── Provided material
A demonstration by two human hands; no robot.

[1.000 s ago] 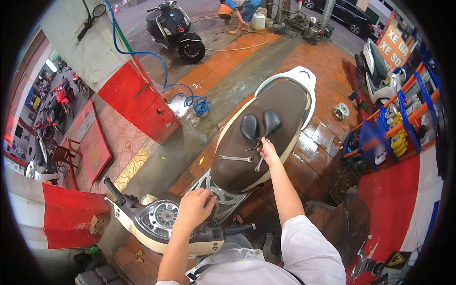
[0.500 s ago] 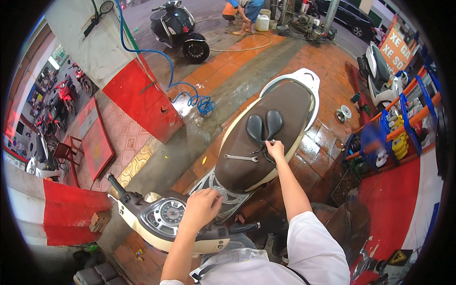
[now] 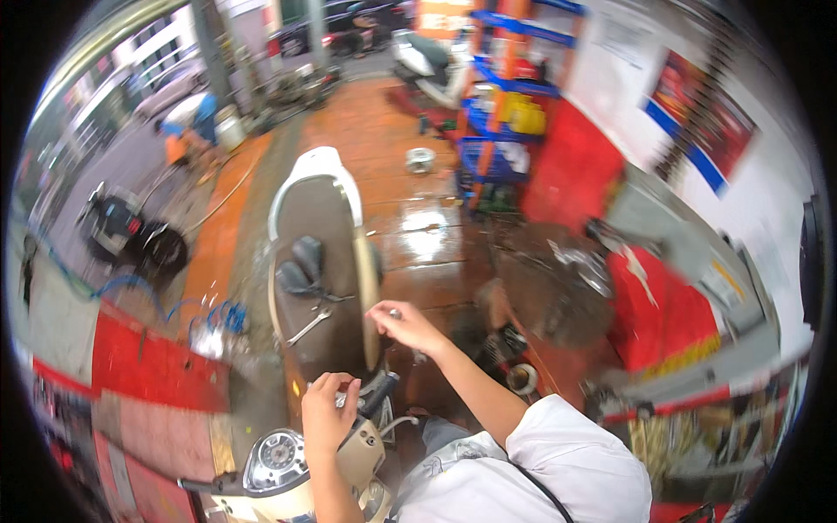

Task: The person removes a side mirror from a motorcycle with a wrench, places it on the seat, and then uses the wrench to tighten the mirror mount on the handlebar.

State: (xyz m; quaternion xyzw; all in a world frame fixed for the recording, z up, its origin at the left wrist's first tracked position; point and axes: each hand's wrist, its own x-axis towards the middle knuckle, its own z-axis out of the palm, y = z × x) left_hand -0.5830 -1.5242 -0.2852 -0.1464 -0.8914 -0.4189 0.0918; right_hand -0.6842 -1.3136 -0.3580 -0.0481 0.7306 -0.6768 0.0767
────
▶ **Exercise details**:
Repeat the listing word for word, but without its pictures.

▶ **Task answer**:
A demonstration by two human hands; no robot.

[1.000 s ago] 
[0.500 s ago] 
[now] 

Task: The person removes a side mirror from a motorcycle with a wrench, places it on the seat, and then uses the wrench to tighten the mirror mount on the handlebar.

State: (xyz m; quaternion xyzw; all in a world frame fixed for the recording, z up, its origin at the left wrist's first tracked position; point and axes: each hand's wrist, its own x-axis towards the middle knuckle, its own z-axis out of the palm, y = z × x) left_hand -0.5830 -1.5242 -0.2852 -0.1464 -0.8914 -0.4189 0.0918; right_hand -0.6842 -1.3136 -0.3580 -0.0481 0.7306 -0.6768 0.0767

What the exercise asked for is now complete.